Resumiendo, la experiencia lunar consistiría en estar 14 días a temperaturas abrasadoras seguidos de 14 noches sin ver la luz del sol, estar insonorizado, propenso a daños fisiológicos si no te ejercitas bien, con la única posibilidad de comer comida congelada y cada vez más lejos de tus seres queridos. A decir verdad no se aleja tanto del mes de exámenes de un universitario.
Bromas aparte, si la experiencia es tan mala, sumado a la “milmillonada” que cuesta el proyecto, ¿por qué se llevan a cabo estas misiones?
- La Luna tiene una cara oculta que está totalmente protegida de las ondas electromagnéticas de la Tierra. Por lo tanto, es el lugar más silencioso del sistema solar para colocar radiotelescopios y estudiar el origen del universo.
- La Luna es rica en Helio-3, un isótopo con un potencial energético enorme para fusión nuclear.
- Como ya hemos comentado, la Luna no tiene aire. De esta manera, las rocas en su superficie se han mantenido inalteradas, totalmente libres de erosión. Estudiarlas podría ser como acudir a un diario acerca de cómo se formó el sistema solar.
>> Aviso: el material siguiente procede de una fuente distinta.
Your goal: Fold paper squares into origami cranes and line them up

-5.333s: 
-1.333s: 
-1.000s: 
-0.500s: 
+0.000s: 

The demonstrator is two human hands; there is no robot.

En resumen, las hostiles condiciones en nuestro satélite no permiten el más mínimo error. Por ello, las misiones lunares son proyectos a largo plazo, con participación de un gran número de científicos y una inversión económica considerable. Sin embargo, el retorno esperado es mucho más valioso que todo ello: un estudio simultáneo de nuestro pasado y nuestro futuro.